You know what it is, right? It's pretty self-explanatory -- fans of published stories (books, games, movies) take the characters and settings, and play with them. It's been around for ages, but the Internet made it possible for amateur writers to easily share their vision with others. Some of those stories have been picked up and published in their own right. The fan fiction world I'm most familiar with is Jane Austen -- there are numerous web sites and I daren't actually go there! But I do know that a number of the Austen spin-offs (Pamela Aidan's trilogy and Sharon Lathan's series, for example) started as writings online that gained enough of a following that book deals resulted. Cassandra Clare (The Mortal Instruments) got her start writing Harry Potter fan fiction and E.L. James' 50 Shades of Grey started out on a Twilight fan fic site.

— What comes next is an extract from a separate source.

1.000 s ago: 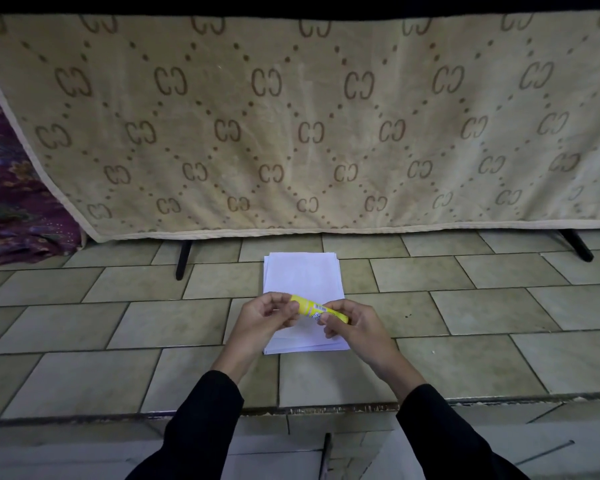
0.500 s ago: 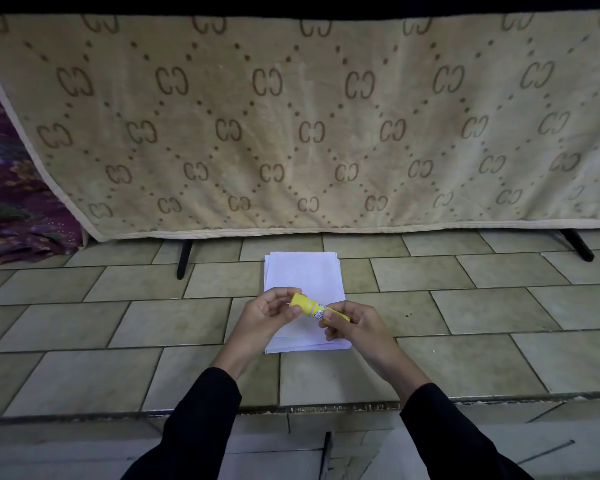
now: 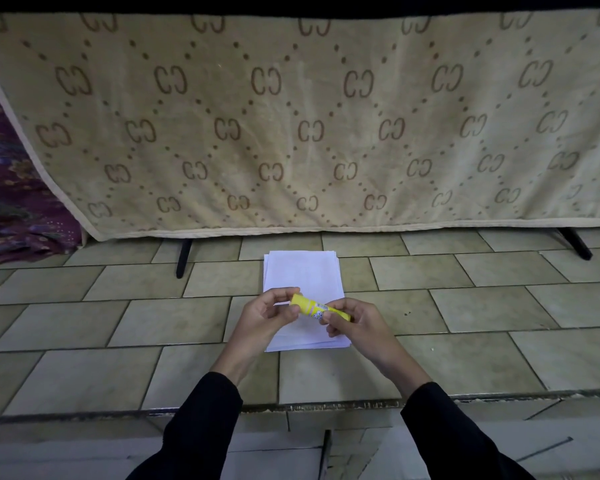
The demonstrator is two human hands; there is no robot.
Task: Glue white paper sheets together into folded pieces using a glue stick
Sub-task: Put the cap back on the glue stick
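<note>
A stack of white paper sheets (image 3: pixel 302 271) lies flat on the tiled floor, straight ahead of me. Above its near half I hold a yellow glue stick (image 3: pixel 314 305) between both hands, lying roughly level and tilted down to the right. My left hand (image 3: pixel 265 315) pinches its left end with thumb and fingers. My right hand (image 3: pixel 355 323) grips the right end, hiding that tip. The near part of the paper is partly covered by my hands.
A beige patterned blanket (image 3: pixel 291 126) hangs over a rack just behind the paper, with black rack legs (image 3: pixel 183 258) at the left and far right. Purple fabric (image 3: pixel 11 202) sits at the far left. A step edge (image 3: pixel 291 407) runs across below my wrists.
Both hands and the glue stick stay over the paper. The stick's left end has risen slightly and my left fingers have shifted on that end.
</note>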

I love that people can hone their writing skills and get immediate feedback from readers. I am intrigued that the phenomenon can lead to publication. As a reader who loves living in my book worlds, it is appealing to have more access to my favorite characters. I may not agree with how another author imagines Miss Anne Elliot, for example, but I'm happy to visit her version.

What do you think -- is it cheating? Is it plagiarism? These characters were developed by writers who make a living by publishing books; why is it okay for others to use them? That's the question Cath in Rainbow Rowell's Fangirl has to answer for herself. In her mind, her stories are kind of like taking Star Wars action figures and making up new adventures, but that logic doesn't fly with her college writing professor. Does the fact that virtually all fan fic is written by fans for other fans and that money is not part of the equation matter?

Something to think about...

Tuesday, January 21, 2014

Unlikable Characters

Roxane Gay, my most recent writer crush, has a very thought-provoking article in Buzzfeed about unlikable characters, specifically unlikable women characters. That link is here, but this is the most awesome defense of characters we love to hate by Claire Messud, from the Gay essay:

In a Publisher’s Weekly interview with Claire Messud about her recent novel The Woman Upstairs, which features a rather “unlikable” protagonist named Nora who is bitter, bereft, and downright angry about what her life has become, the interviewer said, “I wouldn't want to be friends with Nora, would you? Her outlook is almost unbearably grim.” And there we have it. A reader was here to make friends with the characters in a book and she didn't like what she found.

Messud, for her part, had a sharp response for her interviewer. “For heaven's sake, what kind of question is that? Would you want to be friends with Humbert Humbert? Would you want to be friends with Mickey Sabbath? Saleem Sinai? Hamlet? Krapp? Oedipus? Oscar Wao? Antigone? Raskolnikov? Any of the characters in The Corrections? Any of the characters in Infinite Jest? Any of the characters in anything Pynchon has ever written? Or Martin Amis? Or Orhan Pamuk? Or Alice Munro, for that matter? If you're reading to find friends, you're in deep trouble. We read to find life, in all its possibilities. The relevant question isn't ‘Is this a potential friend for me?’ but ‘Is this character alive?’”

Wow! Just wow! Isn't that the truth? What would Charlotte's Web be without Templeton? Boring, that's what! 

I often say that I have to love the characters to love a book. Like Messud's hapless interviewer, it's often because I want them to be good people. On my first reading of Emma, for example, I was horrified. Reading about Jane Austen's privileged young woman meddling in her neighbors' lives was terribly uncomfortable for me. I was embarrassed for her. As I have grown as a reader though, I have to come to realize that having to love a book's character/s is not so much about goodness, as it is about recognizing these people, and more importantly, recognizing myself in them. 


My favorite books have characters that I believe in, that I can trust to behave authentically, whether or not I want to share a pie with them. Furthermore, my favorite characters have something to show me about myself. Sometimes that's a good thing and sometimes it's really unpleasant, but in the end I am always glad I made their acquaintance.